Após destruir todos os androides, Deckard busca se isolar no Oregon, região dos EUA totalmente devastada pela guerra nuclear. Lá, ele encontra um sapo que julga ser de verdade e leva o animal para casa. Chegando em casa, sua esposa mostra que o sapo é elétrico, devolvendo Deckard para o status inicial do livro: sem dinheiro e dono de um animal postiço, fechando o ciclo de mediocridade que permeia a vida do personagem.

Por Rafael D’Abruzzo

Resenha: As Águas Vivas Não Sabem de Si

Além das resenhas dos livros que estou lendo em 2020, estou analisando algumas obras que impactaram minha experiência como leitor. A primeira análise neste sentido foi do livro O Mundo de Sofia. Desta vez, a resenha é de uma obra bem mais recente e, de quebra, nacional.

As Águas Vivas Não Sabem de Si, da Aline Valek, é um livro espetacular. Nele, acompanhamos a história de Corina, uma mergulhadora profissional que está numa missão para testar um traje de mergulho para profundidades abissais numa estação submarina (Auris), já situada num nível bem abaixo da linha do mar.

Nesta estação, também estão outro mergulhador (cujo apelido é Arraia), um cientista americano cujas teses não são bem aceitas no mundo acadêmico (Martin) e seu assistente (Mauricio), além de Susana, que está encarregada de garantir a sobrevivência de todos na estação. Cada uma destas pessoas tem motivos (expressos e ocultos) para estarem no mesmo ambiente.

Martin deseja aproveitar a missão para estudar uma teoria sua sobre a comunicação no fundo do mar, acompanhado de perto por Mauricio. Esta relação com a vida marinha é o que move Corina em sua vida de mergulhadora e serve como contraponto para a narrativa que acompanha a perspectiva das criaturas marinhas em paralelo ao que acontece na estação de pesquisa.

A convivência entre os personagens gera discussões sobre a natureza humana, a solidão e reflexões sobre a sociedade calamitosa muitos metros acima de suas cabeças. Além disso, Corina carrega um segredo que pode colocar em risco a missão e sua própria vida.
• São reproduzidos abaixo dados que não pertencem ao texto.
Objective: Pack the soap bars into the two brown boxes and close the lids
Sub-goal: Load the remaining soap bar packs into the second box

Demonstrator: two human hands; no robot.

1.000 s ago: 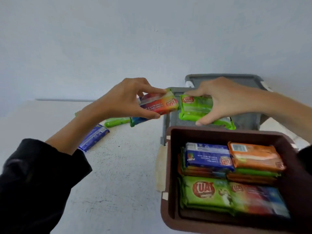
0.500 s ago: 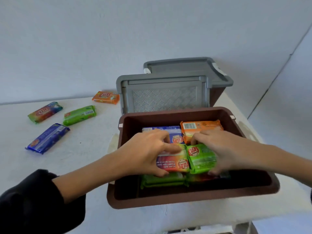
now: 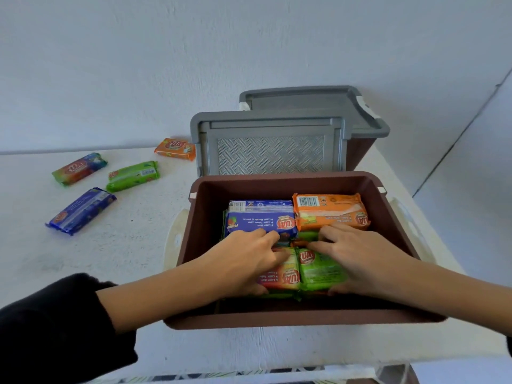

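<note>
Both hands were inside the near brown box (image 3: 277, 320), close side by side, each on its own bar. The left hand (image 3: 243, 261) held the red-and-yellow bar (image 3: 282, 275), with the fingers over its far edge and the thumb at its near edge. The right hand (image 3: 360, 256) held the green bar (image 3: 318, 270) in the same way. These two bars touched along their sides and lay on top of other bars in the near half of the box. Behind them, a blue bar (image 3: 260, 220) and an orange bar (image 3: 329, 209) topped the far stacks.

The step in hand seemed to be the seating of these two bars. To do it well, the person should press them flat and level, so that no corner rises above the rim. Otherwise the grey lid (image 3: 270, 151), which stood upright behind the box, might not close fully. The fingers should let go only when the bars lie steady, and should come out upward, so that the wrappers are not dragged along.

Four more bars lay on the white table (image 3: 124, 245) at the left: a rainbow bar (image 3: 79, 169), a loose green bar (image 3: 133, 176), a loose orange bar (image 3: 175, 148) and a loose blue bar (image 3: 80, 211). The second brown box (image 3: 357, 151) stood behind with its lid down; what it held could not be seen.
</note>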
OPINIÃO: As Águas Vivas Não Sabem de Si é impressionante. Não só o trabalho de pesquisa da Aline é memorável (contando em detalhes o ofício de mergulhador, a vida numa estação aquática e a biologia marinha), como também a narrativa da história surpreende. Quebrando totalmente a prática narrativa habitual, a autora desloca o protagonismo de alguns capítulos para as mais diversas criaturas marinhas: cachalotes, águas vivas, polvos e outras mais.

A vida de Corina é explorada em paralelo à vida marinha, mostrando que o ecossistema é mais sinérgico do que parece à primeira vista. Os capítulos que narram a vida subaquática são repletos de reflexões e perguntas filosóficas das criaturas que os protagonizam, sendo um deleite para os leitores mais detalhistas. Os pontos de vista são tão diversificados no livro que o leitor tem um sentimento de pertencimento àquele ambiente, como a própria Corina tem.

A sensação de ler este livro é agridoce; por um lado, aproveitamos a história magistralmente apresentada pela autora e, por outro, a angústia de uma vida efêmera e a solidão do isolamento (por vezes dentro de nós mesmos) assolam o leitor em cada capítulo de cada personagem, humano ou não. Solidão esta que é, ao menos ao meu ver, a temática central da história.

NOTA PARA A LEITURA:10/10.

Observação: Esta resenha não terá a sessão de análise com spoilers por dois motivos: 1) o livro é recente e integra o (infelizmente) semi-ignorado mercado literário nacional contemporâneo. Dar o final do livro aqui seria desestimular a leitura, o que é precisamente o oposto do objetivo deste site; e 2) a história evolui com uma sensibilidade invejável. A autora tem pleno domínio do texto e cada capítulo (sob a ótica humana ou não) é essencial para o final catártico da história. Traduzir em poucas palavras o final do livro seria impossível sem o sentimento que ele traz.

A conclusão da história é um soco no estômago (e outro na cara, um chute na costela… enfim, você termina no chão) e vai te deixar refletindo sobre a leitura durante muito, muito tempo.